The Signpost

File:Edmund J Sullivan Illustrations to The Rubaiyat of Omar Khayyam First Version Quatrain-051 (cropped).jpg
Edmund J. Sullivan
PD
300
Cobwebs

Counting to a billion — manuscripts don't burn

We covered Wikipedia's billionth edit at News and notes in 2021 and somehow this contribution from other editors got lost in the shuffle. Here for your enjoyment is what was developed back then.
The original lead-in and story follow.

TKTK
Is it possible for a Wikipedia article to predate Wikipedia itself? Read on and find out. A clue is in this image.
The Signpost's editors calculate that English Wikipedia's billionth edit will occur on January 15 [2021], plus or minus five days. But what does this mean exactly?

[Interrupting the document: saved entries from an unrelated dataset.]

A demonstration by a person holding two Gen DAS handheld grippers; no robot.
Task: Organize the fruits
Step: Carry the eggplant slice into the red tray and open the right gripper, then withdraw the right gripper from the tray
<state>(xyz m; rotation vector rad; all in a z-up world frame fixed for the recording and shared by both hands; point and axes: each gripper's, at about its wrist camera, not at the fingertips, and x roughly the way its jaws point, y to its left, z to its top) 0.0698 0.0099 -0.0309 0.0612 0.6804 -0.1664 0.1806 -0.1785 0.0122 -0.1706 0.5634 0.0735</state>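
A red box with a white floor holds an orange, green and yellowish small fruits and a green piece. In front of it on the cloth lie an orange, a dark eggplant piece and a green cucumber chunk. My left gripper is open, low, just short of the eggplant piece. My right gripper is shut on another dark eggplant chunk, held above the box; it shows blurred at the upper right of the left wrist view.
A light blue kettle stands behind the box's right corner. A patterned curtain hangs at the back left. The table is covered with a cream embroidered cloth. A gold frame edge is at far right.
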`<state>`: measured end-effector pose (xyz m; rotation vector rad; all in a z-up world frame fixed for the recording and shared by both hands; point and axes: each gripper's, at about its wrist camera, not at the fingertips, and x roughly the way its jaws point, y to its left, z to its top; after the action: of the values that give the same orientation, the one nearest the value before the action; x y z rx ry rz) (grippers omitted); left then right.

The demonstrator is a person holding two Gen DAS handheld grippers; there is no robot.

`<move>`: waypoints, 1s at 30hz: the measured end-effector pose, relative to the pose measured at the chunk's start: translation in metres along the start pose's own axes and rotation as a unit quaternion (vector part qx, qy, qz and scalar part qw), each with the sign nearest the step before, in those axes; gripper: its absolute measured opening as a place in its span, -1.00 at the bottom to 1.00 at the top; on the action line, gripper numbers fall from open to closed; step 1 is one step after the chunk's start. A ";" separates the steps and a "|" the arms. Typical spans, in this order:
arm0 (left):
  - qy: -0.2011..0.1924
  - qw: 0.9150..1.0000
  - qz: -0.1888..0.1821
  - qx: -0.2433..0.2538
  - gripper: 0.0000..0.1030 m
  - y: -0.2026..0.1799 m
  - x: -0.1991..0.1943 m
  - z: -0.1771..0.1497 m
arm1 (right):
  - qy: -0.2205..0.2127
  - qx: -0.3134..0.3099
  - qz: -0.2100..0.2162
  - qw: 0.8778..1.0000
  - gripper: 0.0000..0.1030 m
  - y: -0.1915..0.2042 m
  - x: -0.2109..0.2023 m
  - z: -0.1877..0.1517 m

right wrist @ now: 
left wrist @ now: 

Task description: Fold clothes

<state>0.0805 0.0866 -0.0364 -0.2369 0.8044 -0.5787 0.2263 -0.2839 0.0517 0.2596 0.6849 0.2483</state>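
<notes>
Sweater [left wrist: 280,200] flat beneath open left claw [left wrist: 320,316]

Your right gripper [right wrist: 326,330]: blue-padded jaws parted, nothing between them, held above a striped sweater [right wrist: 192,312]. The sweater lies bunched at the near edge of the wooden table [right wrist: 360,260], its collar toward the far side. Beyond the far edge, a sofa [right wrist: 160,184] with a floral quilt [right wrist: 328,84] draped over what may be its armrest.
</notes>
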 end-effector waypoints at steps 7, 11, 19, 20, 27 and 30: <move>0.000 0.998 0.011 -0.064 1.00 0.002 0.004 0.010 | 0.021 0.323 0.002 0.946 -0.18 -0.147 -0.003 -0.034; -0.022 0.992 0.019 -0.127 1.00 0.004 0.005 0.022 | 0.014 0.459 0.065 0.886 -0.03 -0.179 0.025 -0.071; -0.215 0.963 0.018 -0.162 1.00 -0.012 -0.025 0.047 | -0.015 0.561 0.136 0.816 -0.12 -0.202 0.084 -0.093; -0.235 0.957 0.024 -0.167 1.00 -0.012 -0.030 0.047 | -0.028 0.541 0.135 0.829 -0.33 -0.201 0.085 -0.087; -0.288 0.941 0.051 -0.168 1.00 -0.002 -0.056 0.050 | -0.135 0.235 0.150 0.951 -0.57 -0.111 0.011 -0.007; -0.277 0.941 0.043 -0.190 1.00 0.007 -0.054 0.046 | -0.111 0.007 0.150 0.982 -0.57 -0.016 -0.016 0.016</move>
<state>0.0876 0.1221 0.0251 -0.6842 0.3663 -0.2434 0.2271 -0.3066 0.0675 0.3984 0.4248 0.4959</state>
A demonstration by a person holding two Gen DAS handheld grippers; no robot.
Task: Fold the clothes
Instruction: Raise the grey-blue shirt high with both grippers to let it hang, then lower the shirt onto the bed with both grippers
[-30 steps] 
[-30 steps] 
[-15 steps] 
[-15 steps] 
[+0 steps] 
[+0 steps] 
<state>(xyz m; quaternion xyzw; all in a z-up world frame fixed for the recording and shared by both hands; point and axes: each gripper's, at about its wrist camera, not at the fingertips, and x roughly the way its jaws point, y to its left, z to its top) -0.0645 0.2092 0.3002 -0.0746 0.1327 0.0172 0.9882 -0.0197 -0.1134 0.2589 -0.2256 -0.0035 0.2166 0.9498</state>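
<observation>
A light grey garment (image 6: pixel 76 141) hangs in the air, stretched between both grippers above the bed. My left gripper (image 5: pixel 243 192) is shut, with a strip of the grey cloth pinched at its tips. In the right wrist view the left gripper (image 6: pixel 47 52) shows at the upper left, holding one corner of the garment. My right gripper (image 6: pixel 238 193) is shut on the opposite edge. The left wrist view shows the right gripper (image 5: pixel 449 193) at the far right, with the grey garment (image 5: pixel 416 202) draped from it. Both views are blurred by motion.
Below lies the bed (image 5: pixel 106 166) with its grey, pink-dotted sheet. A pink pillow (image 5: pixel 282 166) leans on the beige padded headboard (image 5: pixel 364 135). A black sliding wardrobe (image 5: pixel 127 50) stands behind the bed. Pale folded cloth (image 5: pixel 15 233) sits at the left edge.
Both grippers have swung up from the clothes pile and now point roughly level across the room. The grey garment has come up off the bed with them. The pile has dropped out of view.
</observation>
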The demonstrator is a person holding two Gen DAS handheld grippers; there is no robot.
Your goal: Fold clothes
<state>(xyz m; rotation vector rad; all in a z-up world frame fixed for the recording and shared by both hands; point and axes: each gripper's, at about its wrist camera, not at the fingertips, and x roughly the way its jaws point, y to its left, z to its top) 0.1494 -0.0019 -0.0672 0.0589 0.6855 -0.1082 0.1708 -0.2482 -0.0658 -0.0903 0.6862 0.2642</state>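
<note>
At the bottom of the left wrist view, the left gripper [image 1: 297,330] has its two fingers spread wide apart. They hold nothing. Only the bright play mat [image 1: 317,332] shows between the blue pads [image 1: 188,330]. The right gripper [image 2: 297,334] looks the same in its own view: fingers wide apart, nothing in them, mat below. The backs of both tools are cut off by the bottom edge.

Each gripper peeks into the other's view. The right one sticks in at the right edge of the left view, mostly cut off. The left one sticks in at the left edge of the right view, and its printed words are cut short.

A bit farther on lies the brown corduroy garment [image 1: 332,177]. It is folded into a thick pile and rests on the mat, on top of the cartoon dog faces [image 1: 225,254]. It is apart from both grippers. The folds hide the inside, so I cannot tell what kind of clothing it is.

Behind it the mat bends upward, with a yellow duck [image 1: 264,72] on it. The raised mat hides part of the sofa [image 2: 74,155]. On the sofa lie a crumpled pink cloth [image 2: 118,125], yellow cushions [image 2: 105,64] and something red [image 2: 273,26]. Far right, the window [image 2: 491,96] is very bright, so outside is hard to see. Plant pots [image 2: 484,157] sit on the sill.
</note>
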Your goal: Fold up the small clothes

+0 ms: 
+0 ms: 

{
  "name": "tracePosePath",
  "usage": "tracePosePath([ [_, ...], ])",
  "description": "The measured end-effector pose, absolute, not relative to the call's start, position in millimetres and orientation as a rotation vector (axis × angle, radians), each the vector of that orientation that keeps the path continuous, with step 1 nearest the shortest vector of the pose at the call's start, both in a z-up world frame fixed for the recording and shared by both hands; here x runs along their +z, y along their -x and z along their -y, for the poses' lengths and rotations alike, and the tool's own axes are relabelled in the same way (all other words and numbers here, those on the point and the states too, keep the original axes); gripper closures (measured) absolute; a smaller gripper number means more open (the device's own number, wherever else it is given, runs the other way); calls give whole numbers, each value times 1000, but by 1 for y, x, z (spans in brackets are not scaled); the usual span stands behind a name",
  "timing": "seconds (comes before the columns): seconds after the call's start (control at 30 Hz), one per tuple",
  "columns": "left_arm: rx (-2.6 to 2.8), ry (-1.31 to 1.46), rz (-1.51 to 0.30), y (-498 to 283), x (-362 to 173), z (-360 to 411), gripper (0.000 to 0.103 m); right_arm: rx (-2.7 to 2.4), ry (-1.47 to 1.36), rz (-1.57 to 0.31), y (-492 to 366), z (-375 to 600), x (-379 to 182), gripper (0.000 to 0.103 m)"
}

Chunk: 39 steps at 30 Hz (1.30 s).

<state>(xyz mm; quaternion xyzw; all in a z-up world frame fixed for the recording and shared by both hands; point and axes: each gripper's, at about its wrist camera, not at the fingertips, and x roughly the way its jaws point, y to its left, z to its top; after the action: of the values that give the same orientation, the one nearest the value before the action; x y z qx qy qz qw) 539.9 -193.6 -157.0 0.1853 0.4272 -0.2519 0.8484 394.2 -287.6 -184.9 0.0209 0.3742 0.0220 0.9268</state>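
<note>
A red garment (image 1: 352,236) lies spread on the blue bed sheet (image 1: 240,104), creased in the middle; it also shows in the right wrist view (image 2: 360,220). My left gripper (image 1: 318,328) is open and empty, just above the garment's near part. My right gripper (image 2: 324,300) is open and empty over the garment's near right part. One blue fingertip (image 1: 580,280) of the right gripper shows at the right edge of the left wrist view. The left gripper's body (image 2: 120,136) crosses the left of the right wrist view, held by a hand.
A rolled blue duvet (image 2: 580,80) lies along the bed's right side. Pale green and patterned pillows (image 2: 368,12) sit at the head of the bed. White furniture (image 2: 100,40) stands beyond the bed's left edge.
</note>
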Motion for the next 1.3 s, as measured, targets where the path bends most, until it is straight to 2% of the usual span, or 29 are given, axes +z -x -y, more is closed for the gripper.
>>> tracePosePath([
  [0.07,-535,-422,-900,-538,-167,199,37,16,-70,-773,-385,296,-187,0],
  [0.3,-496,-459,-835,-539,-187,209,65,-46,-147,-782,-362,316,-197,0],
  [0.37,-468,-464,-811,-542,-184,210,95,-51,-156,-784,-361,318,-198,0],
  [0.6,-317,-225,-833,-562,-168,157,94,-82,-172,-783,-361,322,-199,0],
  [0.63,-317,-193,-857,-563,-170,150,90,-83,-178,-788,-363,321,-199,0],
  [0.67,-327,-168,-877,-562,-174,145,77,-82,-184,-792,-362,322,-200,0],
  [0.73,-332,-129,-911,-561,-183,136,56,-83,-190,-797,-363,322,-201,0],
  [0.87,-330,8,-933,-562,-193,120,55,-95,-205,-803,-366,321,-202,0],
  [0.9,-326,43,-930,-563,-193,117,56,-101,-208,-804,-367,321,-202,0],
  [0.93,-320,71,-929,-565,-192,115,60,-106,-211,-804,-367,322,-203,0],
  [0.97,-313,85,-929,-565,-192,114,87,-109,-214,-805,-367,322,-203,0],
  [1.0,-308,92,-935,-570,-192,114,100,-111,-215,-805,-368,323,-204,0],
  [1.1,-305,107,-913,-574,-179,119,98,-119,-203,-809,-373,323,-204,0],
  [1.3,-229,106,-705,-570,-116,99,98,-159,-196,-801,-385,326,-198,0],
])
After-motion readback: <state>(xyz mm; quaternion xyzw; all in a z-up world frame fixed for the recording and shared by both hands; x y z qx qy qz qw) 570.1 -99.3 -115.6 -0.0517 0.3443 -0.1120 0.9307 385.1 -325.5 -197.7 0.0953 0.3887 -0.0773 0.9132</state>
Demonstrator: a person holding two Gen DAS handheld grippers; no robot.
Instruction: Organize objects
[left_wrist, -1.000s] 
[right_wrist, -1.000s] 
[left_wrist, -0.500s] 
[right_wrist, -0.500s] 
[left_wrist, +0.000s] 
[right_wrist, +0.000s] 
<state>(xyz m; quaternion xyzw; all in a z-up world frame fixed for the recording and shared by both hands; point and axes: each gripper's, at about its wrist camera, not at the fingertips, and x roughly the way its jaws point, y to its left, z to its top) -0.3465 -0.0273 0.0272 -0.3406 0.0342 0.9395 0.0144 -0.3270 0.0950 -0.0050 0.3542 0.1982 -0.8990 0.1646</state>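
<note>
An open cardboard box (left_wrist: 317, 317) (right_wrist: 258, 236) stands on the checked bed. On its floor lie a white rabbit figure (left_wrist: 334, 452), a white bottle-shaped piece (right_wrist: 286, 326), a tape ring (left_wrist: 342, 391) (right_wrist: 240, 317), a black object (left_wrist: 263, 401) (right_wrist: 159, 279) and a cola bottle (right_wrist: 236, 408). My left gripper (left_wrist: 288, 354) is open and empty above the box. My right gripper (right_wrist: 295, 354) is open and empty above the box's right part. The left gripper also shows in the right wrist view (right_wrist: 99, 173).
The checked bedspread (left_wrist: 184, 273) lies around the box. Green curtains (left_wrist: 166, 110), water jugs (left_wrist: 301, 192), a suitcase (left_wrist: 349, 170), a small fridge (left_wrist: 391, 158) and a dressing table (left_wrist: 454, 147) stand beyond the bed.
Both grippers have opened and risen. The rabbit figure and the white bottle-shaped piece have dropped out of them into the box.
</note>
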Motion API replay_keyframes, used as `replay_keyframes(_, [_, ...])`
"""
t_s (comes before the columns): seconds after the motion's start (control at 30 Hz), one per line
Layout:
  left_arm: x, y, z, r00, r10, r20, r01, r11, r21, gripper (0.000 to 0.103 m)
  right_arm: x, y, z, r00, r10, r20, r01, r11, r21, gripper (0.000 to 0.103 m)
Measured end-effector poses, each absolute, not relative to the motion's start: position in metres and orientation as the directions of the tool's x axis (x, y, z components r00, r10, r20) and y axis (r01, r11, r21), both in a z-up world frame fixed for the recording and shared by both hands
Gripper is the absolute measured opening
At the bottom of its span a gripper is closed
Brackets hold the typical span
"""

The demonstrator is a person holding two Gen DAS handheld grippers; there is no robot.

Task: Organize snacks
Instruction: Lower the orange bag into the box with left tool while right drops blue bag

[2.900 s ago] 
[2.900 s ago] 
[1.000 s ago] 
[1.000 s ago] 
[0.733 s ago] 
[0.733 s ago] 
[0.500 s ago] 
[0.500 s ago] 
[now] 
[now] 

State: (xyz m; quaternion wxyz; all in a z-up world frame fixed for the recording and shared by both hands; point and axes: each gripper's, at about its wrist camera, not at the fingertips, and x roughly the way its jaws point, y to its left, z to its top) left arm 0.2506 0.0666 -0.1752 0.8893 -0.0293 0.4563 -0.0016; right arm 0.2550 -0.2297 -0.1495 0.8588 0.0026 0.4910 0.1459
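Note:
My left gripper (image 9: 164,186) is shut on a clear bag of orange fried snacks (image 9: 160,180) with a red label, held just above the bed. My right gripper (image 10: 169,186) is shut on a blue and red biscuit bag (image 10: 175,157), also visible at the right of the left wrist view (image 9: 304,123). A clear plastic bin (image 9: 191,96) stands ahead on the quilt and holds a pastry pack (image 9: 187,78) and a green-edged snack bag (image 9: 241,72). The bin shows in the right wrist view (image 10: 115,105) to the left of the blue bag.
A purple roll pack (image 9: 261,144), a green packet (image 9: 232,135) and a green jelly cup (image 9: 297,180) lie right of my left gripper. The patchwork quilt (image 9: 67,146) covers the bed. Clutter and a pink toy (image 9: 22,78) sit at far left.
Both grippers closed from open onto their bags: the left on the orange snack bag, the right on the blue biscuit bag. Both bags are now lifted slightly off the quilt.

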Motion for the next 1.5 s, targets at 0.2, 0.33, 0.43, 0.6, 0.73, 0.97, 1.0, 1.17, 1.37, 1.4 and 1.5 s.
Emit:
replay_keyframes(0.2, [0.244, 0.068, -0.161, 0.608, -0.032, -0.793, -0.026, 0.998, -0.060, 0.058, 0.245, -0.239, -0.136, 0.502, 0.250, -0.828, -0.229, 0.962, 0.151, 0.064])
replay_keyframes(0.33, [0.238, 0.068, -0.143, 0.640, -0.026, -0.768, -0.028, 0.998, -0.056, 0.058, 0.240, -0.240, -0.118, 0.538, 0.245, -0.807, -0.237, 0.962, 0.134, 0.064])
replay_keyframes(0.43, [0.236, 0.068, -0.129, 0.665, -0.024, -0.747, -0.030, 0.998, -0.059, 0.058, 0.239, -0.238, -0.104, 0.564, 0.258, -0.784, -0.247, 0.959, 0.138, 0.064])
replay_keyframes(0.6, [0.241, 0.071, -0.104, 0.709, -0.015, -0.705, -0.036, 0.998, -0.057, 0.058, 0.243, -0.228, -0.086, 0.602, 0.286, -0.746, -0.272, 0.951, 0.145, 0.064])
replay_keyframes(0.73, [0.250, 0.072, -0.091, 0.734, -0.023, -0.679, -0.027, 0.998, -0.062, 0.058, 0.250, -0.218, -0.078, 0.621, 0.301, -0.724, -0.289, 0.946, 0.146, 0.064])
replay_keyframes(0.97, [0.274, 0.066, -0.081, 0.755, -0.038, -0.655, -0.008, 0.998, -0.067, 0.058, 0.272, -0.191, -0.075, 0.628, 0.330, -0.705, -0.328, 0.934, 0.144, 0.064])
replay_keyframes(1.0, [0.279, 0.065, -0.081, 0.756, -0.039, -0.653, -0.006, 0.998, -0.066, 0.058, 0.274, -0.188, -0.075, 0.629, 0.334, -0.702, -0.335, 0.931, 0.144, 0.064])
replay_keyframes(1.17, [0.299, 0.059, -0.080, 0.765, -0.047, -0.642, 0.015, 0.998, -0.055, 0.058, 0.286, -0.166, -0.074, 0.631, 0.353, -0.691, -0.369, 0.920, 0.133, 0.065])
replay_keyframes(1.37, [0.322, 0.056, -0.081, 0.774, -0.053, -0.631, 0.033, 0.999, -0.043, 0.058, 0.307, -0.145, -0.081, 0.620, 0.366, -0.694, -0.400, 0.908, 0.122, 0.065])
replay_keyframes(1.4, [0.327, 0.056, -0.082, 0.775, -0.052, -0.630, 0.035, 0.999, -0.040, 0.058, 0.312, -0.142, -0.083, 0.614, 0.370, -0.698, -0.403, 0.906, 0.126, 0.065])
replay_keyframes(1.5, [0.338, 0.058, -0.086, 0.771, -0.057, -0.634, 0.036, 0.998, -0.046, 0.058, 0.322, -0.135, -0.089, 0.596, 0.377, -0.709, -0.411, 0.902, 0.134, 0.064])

A robust discussion happened in the newsroom that we wanted to share with our readers. It turns out that the history of the Wikimedia software, lost and partially restored databases from the early days, the Nupedia fork, and other Wiki-arcana – plus the international date line! – intrude when one wants to determine exactly which edit was the billionth.

Iridescent

The pedant in me is obliged to spoil the party by pointing out that Wikipedia's billionth edit has almost certainly already been and gone unnoticed and unremarked. Special:Diff/1000000000 is just going to be "the billionth edit made on the current software", since when we switched from UseModWiki to MediaWiki the counts were reset (Special:Diff/1 is completely unremarkable). Because the UseModWiki logs have been lost, we have no idea how many edits were made using it.

Smallbones

Thanks for the info. we'll have to say something like "the billionth edit since January 25, 2002". One question, the URL that results from clicking Special:Diff/1 is https://en.wikipedia.org/w/index.php?diff=1&oldid=294750 . Does the "294750" mean anything? Could about 300,000 edits have been made in the very first year?

WereSpielChequers

I thought that a lot of the early edits were recovered from an archive and reloaded. But presumably some deleted stuff was lost.

Iridescent

I doubt there are any exact answers since we know some of the early edits have been completely lost; one also needs to account that although we take 15 January 2001 as a "start date" that's just the day of the Wikipedia/Nupedia fork became separate entities. The articles on Nupedia were just ported across to Wikipedia (compare the last edit to "The Donegal Fiddle Tradition" on Nupedia with the first version of [[Donegal fiddle tradition]] on Wikipedia) but the Nupedia edit histories weren't preserved in the transfer. IIRC Graham87 has done some work to try to reconstruct the early days, but I would think too much history has been lost to ever be able to be more specific than "lots of edits". (Bear in mind also that prior to the Wikidata migration, things like changes to the interwiki language links also show up in the history as "edits", as do edits made to pages in other languages that were then transwikied for translation—for instance you (Smallbones) have officially made quite a few edits to German Wikipedia all of which go towards de-wiki's edit count, even though it doesn't appear you've ever touched that project in reality.)

WereSpielChequers

I know that there are edits on the German, Greek and perhaps other Wikipedias that are transwikied copies of edits from EN Wikipedia. Most of my edits on DE were made here and subsequently copied over when someone translated an article into German and copied all its history. But that only effects our billion edits calculation if people have imported article histories to here when they have translated articles into English, and as far as I'm aware we haven't done that (arguably for attribution we should).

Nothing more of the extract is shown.